WHAT YOU ARE ASKED TO DO: Pick each line that has "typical" out of the records.

MATERIAL FOR THE TASK:
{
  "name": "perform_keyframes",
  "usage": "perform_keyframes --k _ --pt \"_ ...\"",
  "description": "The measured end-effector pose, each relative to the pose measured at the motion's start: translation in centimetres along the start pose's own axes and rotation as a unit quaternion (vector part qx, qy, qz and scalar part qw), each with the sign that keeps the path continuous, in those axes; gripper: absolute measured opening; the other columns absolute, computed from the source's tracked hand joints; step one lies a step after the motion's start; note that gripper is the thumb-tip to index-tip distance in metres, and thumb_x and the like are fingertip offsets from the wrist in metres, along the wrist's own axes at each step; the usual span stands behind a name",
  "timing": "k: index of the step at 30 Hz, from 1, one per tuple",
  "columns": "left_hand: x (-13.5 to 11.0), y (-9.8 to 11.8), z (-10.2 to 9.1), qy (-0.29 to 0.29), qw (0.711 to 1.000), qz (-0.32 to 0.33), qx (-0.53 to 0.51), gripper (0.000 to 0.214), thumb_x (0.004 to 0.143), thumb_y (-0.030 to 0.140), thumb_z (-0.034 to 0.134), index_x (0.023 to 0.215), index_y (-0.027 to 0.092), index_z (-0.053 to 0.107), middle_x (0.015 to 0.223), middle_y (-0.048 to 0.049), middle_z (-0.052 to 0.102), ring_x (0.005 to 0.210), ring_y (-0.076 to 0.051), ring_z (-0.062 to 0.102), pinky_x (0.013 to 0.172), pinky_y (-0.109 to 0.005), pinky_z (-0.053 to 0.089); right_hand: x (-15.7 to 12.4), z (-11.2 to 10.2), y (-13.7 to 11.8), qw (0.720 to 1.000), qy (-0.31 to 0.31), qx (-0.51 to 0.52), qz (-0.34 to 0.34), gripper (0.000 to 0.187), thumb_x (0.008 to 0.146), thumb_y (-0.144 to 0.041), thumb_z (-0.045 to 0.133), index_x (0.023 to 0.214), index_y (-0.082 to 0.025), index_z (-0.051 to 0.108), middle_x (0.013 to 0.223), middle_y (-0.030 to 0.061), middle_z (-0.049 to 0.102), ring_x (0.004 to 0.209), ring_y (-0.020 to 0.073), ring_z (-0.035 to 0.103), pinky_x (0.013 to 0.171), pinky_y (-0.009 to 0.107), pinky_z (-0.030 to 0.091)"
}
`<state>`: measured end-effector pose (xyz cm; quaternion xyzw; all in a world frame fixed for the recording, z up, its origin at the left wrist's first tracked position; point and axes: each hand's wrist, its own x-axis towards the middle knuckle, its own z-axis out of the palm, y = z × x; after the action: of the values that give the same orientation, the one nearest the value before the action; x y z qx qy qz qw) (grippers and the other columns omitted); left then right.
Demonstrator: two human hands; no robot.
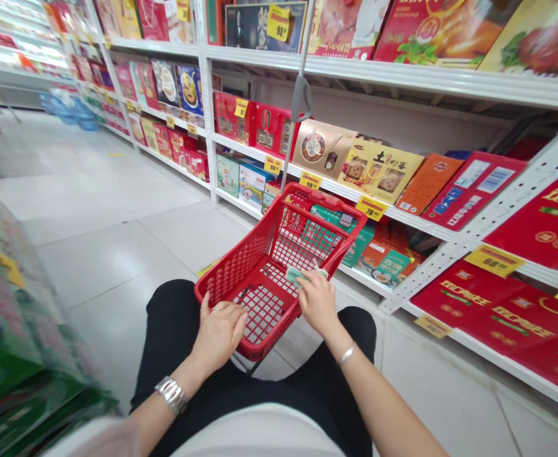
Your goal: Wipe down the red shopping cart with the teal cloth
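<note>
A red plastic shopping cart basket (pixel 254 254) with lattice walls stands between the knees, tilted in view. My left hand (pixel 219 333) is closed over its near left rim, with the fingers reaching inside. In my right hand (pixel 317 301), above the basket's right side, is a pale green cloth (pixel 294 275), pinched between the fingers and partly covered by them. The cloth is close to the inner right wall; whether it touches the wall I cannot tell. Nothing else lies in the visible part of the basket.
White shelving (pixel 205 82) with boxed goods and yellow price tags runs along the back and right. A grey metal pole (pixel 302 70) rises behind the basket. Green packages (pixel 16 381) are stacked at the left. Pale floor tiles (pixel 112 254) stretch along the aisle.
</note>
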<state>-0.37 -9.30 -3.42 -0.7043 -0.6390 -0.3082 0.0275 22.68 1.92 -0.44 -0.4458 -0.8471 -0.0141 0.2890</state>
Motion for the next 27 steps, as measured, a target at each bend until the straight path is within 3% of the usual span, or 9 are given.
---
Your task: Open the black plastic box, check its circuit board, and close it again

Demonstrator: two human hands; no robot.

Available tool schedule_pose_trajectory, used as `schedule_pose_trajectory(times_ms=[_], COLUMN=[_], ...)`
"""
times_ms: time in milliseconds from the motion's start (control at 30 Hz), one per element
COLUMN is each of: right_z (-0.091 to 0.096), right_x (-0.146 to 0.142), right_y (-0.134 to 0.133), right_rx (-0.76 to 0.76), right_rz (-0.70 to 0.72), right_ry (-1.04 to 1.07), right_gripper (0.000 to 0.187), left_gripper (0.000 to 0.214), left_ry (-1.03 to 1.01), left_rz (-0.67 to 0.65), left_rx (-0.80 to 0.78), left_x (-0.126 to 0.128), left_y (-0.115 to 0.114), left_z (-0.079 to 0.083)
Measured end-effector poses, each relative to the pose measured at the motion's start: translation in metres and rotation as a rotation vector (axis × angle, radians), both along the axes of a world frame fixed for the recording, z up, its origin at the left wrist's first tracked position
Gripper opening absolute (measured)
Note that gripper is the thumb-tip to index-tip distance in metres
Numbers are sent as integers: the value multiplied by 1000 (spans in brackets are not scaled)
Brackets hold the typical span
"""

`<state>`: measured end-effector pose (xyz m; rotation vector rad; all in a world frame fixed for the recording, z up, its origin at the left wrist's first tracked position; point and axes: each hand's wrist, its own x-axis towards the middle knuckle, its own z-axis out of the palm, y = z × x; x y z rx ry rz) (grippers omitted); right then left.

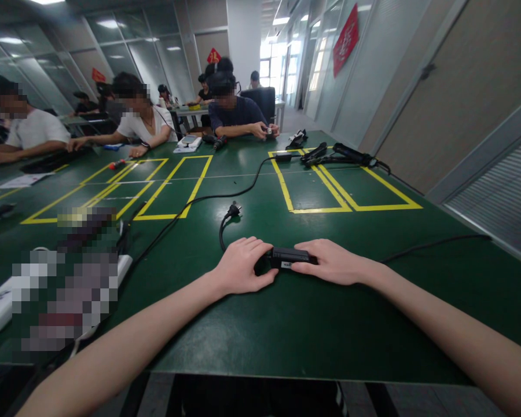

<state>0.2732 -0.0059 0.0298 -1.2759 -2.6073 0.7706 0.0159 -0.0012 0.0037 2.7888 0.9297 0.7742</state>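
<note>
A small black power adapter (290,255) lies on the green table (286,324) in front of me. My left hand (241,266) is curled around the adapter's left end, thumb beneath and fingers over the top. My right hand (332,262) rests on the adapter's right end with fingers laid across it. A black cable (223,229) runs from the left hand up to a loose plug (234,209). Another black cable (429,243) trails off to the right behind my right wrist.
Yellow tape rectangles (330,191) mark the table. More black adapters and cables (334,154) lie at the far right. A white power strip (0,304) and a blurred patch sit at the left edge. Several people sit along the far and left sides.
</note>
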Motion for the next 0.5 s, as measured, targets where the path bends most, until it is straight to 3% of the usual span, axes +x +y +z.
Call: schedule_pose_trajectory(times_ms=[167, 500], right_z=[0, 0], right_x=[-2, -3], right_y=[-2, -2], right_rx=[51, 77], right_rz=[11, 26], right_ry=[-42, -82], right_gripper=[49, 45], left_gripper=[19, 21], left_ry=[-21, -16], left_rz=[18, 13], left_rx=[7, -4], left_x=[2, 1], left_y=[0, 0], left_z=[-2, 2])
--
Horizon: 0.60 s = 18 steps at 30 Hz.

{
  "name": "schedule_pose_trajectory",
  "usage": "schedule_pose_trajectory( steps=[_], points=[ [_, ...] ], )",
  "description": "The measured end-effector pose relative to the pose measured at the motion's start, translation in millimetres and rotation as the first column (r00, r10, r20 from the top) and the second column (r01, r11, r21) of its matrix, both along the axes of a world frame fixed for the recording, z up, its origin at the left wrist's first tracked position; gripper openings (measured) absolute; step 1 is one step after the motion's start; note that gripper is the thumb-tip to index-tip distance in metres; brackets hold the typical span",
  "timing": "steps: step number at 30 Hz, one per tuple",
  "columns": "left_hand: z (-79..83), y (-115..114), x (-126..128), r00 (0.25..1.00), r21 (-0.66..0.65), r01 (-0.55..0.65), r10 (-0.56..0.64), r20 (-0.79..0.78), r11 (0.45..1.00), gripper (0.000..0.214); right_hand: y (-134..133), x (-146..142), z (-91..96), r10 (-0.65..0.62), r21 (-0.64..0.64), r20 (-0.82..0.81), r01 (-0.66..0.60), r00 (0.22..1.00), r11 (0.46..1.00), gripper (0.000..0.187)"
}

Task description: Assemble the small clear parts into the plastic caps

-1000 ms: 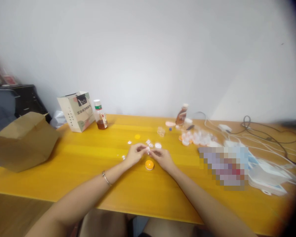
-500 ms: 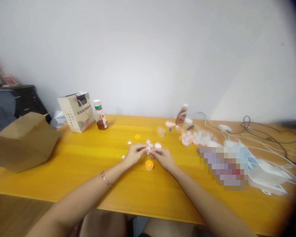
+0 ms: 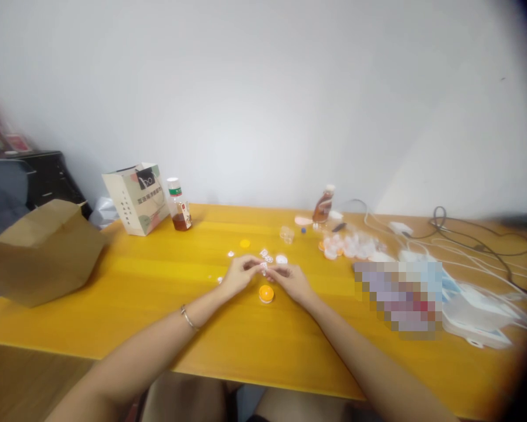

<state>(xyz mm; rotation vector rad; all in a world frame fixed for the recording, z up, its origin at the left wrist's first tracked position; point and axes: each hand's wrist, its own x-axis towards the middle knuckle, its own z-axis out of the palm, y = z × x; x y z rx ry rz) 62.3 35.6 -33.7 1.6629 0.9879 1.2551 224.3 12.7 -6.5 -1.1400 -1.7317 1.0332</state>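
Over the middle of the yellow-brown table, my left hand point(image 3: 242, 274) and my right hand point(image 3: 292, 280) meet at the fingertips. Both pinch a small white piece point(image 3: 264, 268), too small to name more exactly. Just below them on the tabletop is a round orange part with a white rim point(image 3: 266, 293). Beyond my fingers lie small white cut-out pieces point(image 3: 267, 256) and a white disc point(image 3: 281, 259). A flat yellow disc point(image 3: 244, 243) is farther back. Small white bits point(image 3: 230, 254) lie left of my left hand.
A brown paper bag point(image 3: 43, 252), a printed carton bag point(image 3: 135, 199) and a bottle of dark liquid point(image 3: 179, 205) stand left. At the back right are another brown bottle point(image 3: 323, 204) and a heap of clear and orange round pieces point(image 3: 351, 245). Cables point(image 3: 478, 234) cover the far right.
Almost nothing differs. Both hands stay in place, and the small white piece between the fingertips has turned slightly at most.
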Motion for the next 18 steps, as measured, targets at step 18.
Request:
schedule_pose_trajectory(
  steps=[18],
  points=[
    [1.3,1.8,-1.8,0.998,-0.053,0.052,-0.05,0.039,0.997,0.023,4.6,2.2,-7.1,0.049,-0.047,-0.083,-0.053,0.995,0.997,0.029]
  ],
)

REPLY:
Brackets hold the typical span
  "description": "The measured end-effector pose relative to the pose measured at the motion's start, translation in millimetres and rotation as the first column (r00, r10, r20 from the top) and the second column (r01, r11, r21) of its matrix, both along the axes of a world frame fixed for the recording, z up, its origin at the left wrist's first tracked position; gripper openings (measured) absolute; step 1 is one step after the motion's start; note that gripper is the thumb-tip to index-tip distance in metres; brackets hold the typical span",

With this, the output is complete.